Face-to-face GP appointments on demand 'unachievable', warns RCGP chair

Calls for general practice to offer face-to-face appointments to all patients who want them are 'unachievable' given GP shortages and rising demand, the RCGP chair has warned.

RCGP chair Professor Martin Marshall (Photo: Pete Hill)

Asked whether NHS patients have a 'right' to see their GP in person, college chair Professor Martin Marshall told MPs he had heard calls for this to be the case.

But he told the House of Commons health select committee: 'There is no point in saying you have a right if it is undeliverable - and it is essentially undeliverable at the moment because of the workload pressures.'

Professor Marshall's comments came just a week after health and social care secretary Sajid Javid said in parliament that it was 'high time' GPs offered face-to-face appointments to all patients who want them, now that life in the UK was 'almost back to completely normal'.

Face-to-face appointments

The RCGP chair told the committee that GPs try to meet patients' preference, and that shared decision-making between GPs and patients on whether a face-to-face appointment was necessary was the best approach.

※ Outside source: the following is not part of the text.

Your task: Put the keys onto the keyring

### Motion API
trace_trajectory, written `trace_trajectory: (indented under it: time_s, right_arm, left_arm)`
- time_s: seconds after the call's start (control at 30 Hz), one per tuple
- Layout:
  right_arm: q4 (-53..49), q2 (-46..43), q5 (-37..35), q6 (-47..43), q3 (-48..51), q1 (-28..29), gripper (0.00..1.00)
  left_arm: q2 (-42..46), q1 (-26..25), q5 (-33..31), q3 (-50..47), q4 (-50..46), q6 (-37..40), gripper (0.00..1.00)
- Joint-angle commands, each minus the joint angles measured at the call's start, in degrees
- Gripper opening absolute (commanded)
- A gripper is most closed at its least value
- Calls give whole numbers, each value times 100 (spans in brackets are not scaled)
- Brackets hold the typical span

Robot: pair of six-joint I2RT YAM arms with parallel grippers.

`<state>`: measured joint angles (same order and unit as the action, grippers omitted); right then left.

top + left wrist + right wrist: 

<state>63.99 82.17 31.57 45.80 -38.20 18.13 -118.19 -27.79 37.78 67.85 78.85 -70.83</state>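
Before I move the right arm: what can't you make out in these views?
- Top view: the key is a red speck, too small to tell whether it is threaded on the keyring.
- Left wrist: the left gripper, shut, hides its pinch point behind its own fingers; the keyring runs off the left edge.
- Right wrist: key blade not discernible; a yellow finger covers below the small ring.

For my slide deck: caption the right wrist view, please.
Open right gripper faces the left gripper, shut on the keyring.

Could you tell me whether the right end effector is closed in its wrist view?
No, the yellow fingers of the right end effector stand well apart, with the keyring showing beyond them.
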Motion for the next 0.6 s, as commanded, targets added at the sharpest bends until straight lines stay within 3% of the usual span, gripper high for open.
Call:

However, he told MPs: 'There are people who like and get real benefit from remote care; there's people who need face-to-face care; and there is a large group who would like face-to-face care but general practice doesn’t currently have the capacity to deliver it - and that is the bit that is the real problem for patients and general practice.'

An 'absence of workforce planning' has been a significant problem for the NHS since its inception in 1948, Professor Marshall argued, and is 'getting worse'. He pointed out that promises to increase the GP workforce had failed to materialise, with 2.5% fewer full-time equivalent GPs now than in 2019, and 4.5% fewer than in 2015.

And despite record recruitment and numbers of GPs in training, he warned that the 'plug is out of the bath' - with rising numbers of GPs retiring early because of intolerable pressure, or reducing their working hours.

GP workforce

'Need is going up, but the supply is not,' Professor Marshall told the committee. He said general practice was facing intense pressure from managing increased workload linked to the backlog of hospital care triggered by the pandemic, rising demand for consultations in primary care, increased complexity of care required in general practice and a rising workload from the COVID-19 vaccination campaign and expanded flu jab programme, and an expansion of services over time in primary care.

Professor Marshall told MPs that 'somewhere from 5-10% more patients are being seen' in general practice now compared with an equivalent period before the COVID-19 pandemic.

He added: 'In addition to that we are seeing much more complex problems in the consultations - the average consultation is 9.8 minutes, the average number of problems dealt with is now nearly three - so three minutes per complex problem we are dealing with in general practice - it is very difficult to deliver that.'

Face-to-face appointments remain fundamental for general practice, particularly for complex cases, Professor Marshall told the committee. However, he said the profession had come to understand from the experience of the pandemic that 'we can do more remotely than we thought'.

Remote care

He said practices that had been early adopters of remote consultations had found that it took two to three years for patients and clinicians to adjust - and that a similar process would have to happen nationally.

The right balance between face-to-face and remote care varied from practice to practice depending on the population, Professor Marshall told MPs. But he argued that nationally, the current ratio was 'about right' - with around 56% of appointments in person, compared with around 80% pre-pandemic.

Professor Marshall also warned MPs that for healthcare services, the pandemic was 'far from over' - even if rules had changed for 'pubs and clubs' - and that practices continued to follow NHS advice to maintain good infection control.

He also called for a drive to reduce unnecssary bureaucracy in general practice to adjust the balance between the amount of time GPs spend on direct patient care and administrative work.

Citing bureaucracy in 'ticking the boxes' for QOF, medical forms that could be completed by other clinicians, the potential for an expansion of non-medical prescribing and CQC checks, he called on MPs to reduce the administrative burden on GPs.